As the lines appear below, please set them down exactly, starting at the first and finishing with the one containing "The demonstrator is".
● ● ● ●
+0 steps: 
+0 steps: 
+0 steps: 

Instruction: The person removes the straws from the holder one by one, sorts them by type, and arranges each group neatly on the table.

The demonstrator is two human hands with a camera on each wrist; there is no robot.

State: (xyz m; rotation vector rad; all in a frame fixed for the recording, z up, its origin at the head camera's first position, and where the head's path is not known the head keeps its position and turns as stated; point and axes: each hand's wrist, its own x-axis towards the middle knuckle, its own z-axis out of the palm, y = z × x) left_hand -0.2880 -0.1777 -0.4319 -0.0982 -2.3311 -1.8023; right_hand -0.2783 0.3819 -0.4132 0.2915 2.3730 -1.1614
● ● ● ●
▸ Reply to the task:
+0 steps: 
+0 steps: 
+0 steps: 

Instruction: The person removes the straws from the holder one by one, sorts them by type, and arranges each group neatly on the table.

The demonstrator is two human hands with a camera on each wrist; there is no robot.

Besides the given answer, there is nothing more to add.